I’m trying to practice breathing more. Next time I receive a compliment or catch myself in a self-shaming moment, I’m supposed to take a deep breath, and find the positive, or simply say “thank you.”
It’s a much harder habit to break than I thought — I didn’t even realize it had become a habit in the first place. Much luck to you as you ditch the shaming! I’ll be sending you good vibes.
Thank you, Jennifer! Breathing and observing your shaming thoughts – and not judging them – is an important part of the process.
We can kick this bad habit together! 🙂
this is a great blog – very open and honest. don’t shame yourself, just work every day at being the best you – and that is all you can do. I am so proud of you!
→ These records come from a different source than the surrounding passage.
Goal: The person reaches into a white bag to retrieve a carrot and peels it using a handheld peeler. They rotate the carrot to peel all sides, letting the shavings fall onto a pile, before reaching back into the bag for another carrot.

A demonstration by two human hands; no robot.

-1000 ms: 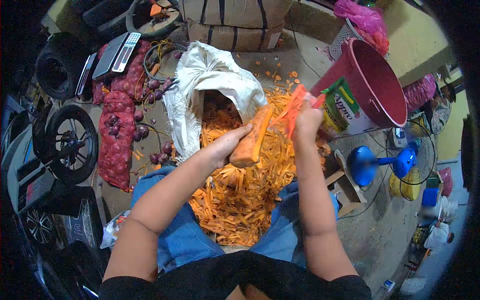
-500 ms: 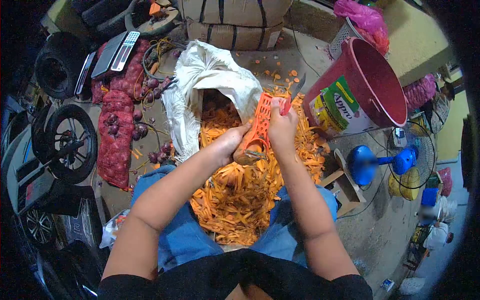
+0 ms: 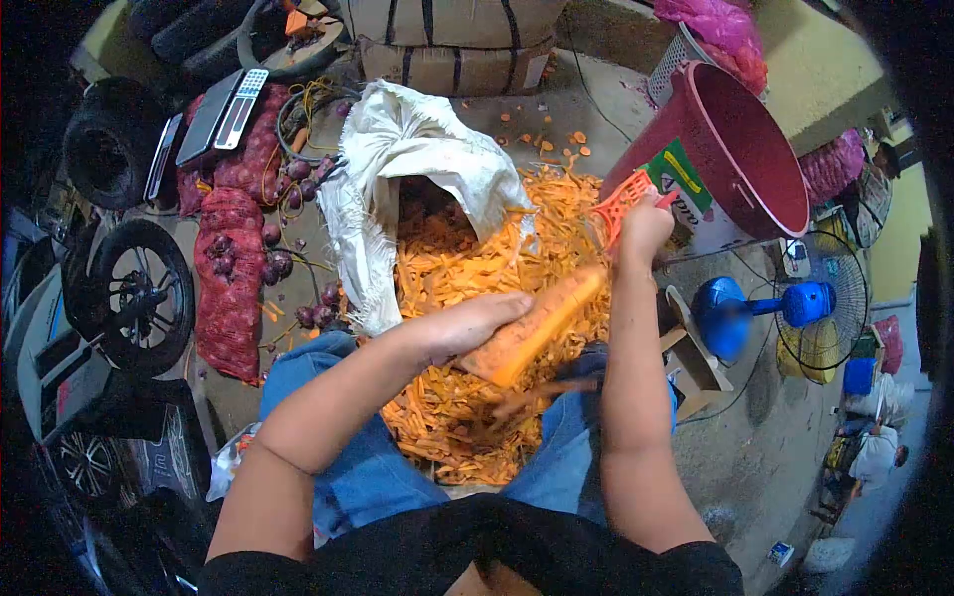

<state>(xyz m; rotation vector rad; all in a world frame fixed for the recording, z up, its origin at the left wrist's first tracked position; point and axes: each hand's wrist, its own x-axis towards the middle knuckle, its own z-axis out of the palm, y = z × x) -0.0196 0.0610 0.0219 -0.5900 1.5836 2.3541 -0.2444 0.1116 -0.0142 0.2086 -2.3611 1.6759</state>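
Left hand (image 3: 467, 326) grips carrot (image 3: 537, 323); right hand (image 3: 644, 226) clasps orange peeler (image 3: 618, 204) above peel pile (image 3: 467, 288).

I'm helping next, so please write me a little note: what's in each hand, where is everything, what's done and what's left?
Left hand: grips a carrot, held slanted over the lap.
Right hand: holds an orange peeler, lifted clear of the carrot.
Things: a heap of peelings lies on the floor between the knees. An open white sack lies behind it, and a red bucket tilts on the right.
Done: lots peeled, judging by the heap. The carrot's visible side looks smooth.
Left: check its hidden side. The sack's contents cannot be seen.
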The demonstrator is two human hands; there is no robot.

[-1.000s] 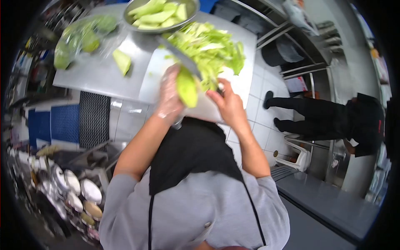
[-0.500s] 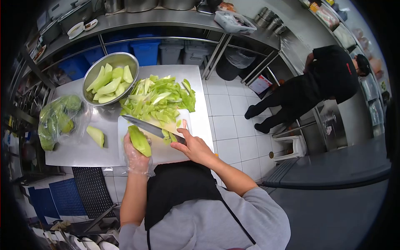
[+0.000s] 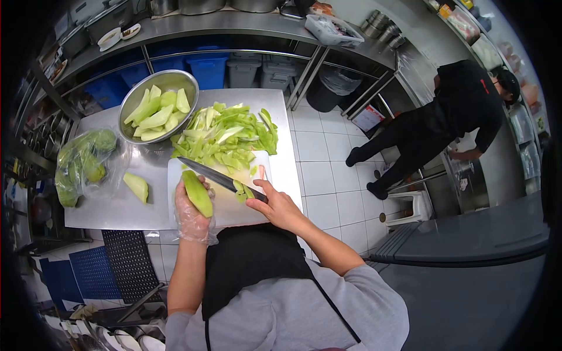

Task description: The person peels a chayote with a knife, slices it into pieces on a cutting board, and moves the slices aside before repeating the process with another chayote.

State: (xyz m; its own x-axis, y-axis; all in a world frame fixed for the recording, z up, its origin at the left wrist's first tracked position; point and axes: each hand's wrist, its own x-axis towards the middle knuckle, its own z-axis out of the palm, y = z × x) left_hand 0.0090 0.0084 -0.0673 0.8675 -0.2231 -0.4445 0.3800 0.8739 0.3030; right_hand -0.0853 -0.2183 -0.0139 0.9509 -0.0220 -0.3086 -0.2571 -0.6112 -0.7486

Thank you, Sister! Love you.
Pingback: Things I like this week (vol 14). | BrittanyandTahn
Stumbled across one of your comments in Nicole’s blog (also adored her “Change Your Story” post). Your posts really resonate with me, and have already bookmarked quite a few! Was quite uncomfortable reading this shame post because I’ve realized I’m still, despite my best efforts, perpetuating my self-shaming cycle and blaming myself for a lot of things in the past and present. “Do not change [yourself] out of self hatred. Change [yourself] out of love.” <- This just basically sums up what I've been trying to achieve these last few months. Good luck in your endeavors!